What will change is the ability to share & re-purpose the records. Other communities outside of publishing & library land can get into the bibliographic data game and build services based on our records. Just where do you think FreeBase and Squared are getting their data from?

Librarians can decide where they want to put in their free labor. OCLC is no longer the only game in town and they know it, hence the change in business model. Lucky for them, librarians (especially cataloger types) can be slow to evolve.

We have had a similar ‘monopoly’ from the Australian National Library’s database of Australian library records. The fact is when it began – no other organisation had the capacity, technology or foresight to create such a thing. So, on the one hand any organisation that began such an enterprise 40+ years ago deserves recognition. On the other hand, as the world has moved on we (in Australia) still pay for the privilege of using & contributing to this database.
While LibraryThing is a viable alternative for small libraries (yes, I am a user) it does not imbed the bibliographic / cataloguing standards in the way that Aust Nat Lib & OCLC do. I would imagine that in the US OCLC is till the first port of call for good bibliographic records, just as the National Library is here. The wake-up call for both kinds of organisations is here – how do they use that long-term experience & quality of records properly in the 21st century?

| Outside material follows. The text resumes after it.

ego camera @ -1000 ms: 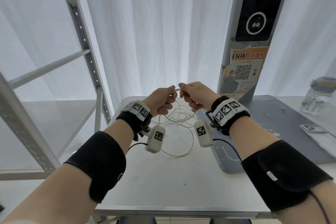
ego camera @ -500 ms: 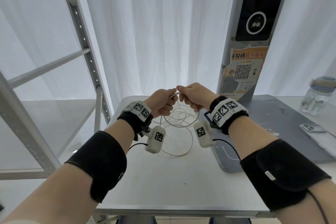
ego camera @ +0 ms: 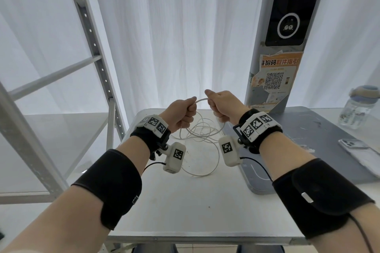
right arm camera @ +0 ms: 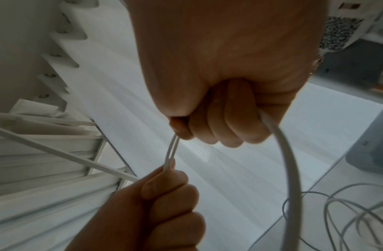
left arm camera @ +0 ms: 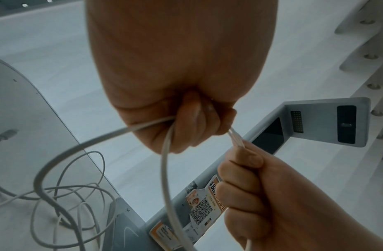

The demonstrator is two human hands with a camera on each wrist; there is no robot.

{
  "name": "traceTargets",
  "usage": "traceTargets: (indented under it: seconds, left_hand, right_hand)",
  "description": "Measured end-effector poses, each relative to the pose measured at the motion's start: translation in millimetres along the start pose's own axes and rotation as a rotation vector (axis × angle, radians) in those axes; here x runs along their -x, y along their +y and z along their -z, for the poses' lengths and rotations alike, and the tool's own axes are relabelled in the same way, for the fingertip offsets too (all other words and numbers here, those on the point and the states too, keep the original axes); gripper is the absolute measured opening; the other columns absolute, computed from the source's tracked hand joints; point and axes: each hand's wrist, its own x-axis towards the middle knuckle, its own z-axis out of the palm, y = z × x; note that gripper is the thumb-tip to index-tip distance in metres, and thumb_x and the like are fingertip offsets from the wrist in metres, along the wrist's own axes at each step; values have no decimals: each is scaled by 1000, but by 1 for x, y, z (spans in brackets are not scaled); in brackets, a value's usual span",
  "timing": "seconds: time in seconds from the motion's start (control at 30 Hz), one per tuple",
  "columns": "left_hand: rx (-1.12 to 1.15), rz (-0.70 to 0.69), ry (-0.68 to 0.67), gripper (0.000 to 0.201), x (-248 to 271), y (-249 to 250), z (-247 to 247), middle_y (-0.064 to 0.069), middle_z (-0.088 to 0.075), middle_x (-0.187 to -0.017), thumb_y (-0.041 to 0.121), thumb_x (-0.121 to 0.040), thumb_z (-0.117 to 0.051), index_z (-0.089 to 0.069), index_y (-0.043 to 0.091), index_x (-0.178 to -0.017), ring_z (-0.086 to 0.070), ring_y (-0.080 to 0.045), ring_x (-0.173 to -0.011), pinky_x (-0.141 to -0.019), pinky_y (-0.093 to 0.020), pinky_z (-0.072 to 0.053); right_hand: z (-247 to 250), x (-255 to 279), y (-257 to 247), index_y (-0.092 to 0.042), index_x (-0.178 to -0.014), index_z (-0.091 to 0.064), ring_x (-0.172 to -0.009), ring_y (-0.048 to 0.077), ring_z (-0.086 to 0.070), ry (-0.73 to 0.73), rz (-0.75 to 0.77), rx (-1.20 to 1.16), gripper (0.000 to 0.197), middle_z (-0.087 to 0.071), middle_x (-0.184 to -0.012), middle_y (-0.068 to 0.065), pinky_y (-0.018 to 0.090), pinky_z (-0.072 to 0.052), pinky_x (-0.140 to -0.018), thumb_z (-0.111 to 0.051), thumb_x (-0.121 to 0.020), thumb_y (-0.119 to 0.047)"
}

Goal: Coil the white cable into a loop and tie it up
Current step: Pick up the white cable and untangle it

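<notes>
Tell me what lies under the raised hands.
Loose loops of the white cable lie on the white table below the left hand and right hand; wrist cameras cover parts.

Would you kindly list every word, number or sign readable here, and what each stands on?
"份码取件指引": orange poster on the grey kiosk; its first character is cut off.
QR code on that poster: fine print below too small.
Wrist markers: patterns only, no text.

Left hand [ego camera: 181, 113] and right hand [ego camera: 223, 104] grip the white cable [ego camera: 202, 99] between them; loose coils hang below both.
</notes>
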Motion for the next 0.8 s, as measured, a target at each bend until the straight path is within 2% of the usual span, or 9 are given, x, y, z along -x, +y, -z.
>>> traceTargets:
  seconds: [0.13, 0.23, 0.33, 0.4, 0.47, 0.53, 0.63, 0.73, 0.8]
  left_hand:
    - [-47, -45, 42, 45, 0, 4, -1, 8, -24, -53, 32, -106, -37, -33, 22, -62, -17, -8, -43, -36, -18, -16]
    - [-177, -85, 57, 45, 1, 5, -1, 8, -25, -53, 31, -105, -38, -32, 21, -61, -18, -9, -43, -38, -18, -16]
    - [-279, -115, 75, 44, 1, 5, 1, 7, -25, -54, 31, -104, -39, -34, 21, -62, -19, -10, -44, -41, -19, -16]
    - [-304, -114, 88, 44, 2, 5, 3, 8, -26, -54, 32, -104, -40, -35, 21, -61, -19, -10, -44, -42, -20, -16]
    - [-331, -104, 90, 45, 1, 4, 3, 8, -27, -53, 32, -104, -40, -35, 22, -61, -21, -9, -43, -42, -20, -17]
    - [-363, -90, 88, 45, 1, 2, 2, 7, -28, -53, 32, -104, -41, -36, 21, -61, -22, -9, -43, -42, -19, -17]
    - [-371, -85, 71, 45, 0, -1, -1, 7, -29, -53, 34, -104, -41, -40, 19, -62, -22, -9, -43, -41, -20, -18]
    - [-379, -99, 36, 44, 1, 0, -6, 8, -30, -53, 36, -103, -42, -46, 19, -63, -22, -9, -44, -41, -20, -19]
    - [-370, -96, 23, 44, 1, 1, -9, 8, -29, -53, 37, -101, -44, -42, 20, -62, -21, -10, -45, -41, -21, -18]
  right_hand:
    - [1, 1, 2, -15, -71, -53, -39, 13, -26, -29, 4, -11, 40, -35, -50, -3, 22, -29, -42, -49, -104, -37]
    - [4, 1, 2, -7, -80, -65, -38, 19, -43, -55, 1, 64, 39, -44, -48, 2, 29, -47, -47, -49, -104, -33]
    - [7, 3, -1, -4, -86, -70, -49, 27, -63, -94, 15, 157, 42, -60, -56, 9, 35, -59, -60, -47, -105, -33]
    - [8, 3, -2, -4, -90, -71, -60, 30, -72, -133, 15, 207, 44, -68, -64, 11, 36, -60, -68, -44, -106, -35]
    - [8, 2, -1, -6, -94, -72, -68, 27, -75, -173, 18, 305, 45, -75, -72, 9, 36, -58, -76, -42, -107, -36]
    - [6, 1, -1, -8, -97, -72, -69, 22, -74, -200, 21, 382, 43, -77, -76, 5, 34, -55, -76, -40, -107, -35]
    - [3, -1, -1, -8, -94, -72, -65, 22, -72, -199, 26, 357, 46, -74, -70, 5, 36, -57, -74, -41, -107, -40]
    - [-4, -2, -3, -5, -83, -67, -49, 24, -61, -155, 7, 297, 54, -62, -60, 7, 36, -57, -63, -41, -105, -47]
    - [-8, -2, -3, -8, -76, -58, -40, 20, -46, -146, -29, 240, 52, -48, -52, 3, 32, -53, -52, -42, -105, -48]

Any update about the Lawsuit filed by the Online Computer Library Center, Inc.?

Interesting thet Scholarly Kitchen is re-running this article. I shall repeat some of the sentiments I posted in August 2010.
Library Thing is wonderful, but the quality & uniformity of bibliographic entries is lacking – especially if the only entry you can find for a book you’re entering is AMAZON rather than a library. The ‘Social Media’ aspect of OCLC has been around for a while. Librarians are attracted to Library Thing and anything else that operates similarly, because our founding principles are sharing and collaboration. Surely OCLC was originally set up by and for librarians? Perhaps when companies get really huge they forget their roots.